#### What is required
Supply the number of lines in the listing below in which the word "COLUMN" occurs, and nothing else.

═══ Data extract

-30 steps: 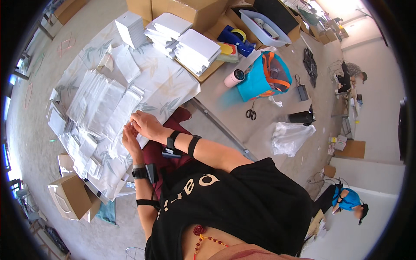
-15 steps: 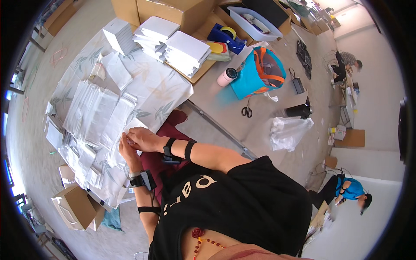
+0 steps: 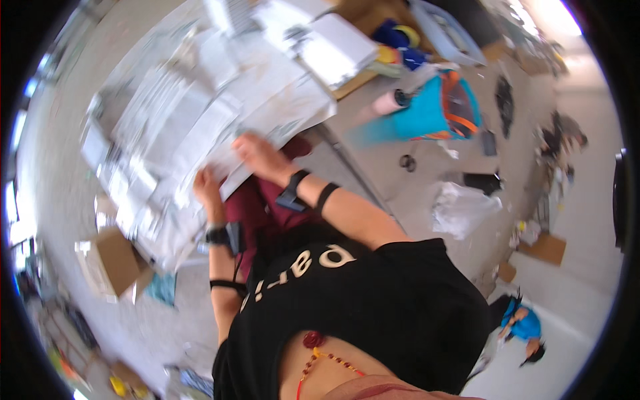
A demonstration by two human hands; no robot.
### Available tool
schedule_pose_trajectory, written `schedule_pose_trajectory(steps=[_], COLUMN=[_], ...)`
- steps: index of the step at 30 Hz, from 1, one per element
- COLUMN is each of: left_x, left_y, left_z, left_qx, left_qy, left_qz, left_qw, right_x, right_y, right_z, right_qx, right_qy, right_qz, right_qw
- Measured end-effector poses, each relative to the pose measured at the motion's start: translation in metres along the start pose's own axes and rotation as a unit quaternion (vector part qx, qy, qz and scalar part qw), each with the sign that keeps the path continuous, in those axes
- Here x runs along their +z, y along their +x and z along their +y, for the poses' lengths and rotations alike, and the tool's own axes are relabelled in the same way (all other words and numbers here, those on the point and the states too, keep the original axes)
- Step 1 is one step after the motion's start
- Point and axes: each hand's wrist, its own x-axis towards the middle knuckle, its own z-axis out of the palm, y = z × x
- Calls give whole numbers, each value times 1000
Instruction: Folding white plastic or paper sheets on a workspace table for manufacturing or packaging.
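Observation:
Over the near edge of the table, my left hand [image 3: 209,189] is raised beside the pale plastic bags. My right hand [image 3: 261,159] is farther to the right and a little higher, with a gap between the two. Both hands are smeared by motion, and their fingers seem bent. Something whitish [image 3: 227,163] shows between them; the blur hides what it is and whether either hand grips it. Beyond my left hand lies a row of overlapping clear-white plastic bags [image 3: 160,117]. A stack of white flat boxes [image 3: 340,47] is at the far side.
A pink bottle [image 3: 385,104] and a turquoise bag [image 3: 427,110] are to the right, with scissors [image 3: 407,163] and a crumpled plastic bag [image 3: 463,208] nearer. A blue tape dispenser [image 3: 413,59] lies behind. An open cardboard box [image 3: 110,263] stands lower left. Another person [image 3: 523,323] is at right.
My hands were close together at a white piece and are now apart, the right one farther up and right. The whole view has shifted and blurred.

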Motion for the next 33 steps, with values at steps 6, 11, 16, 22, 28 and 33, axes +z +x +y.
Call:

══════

#### Response below
2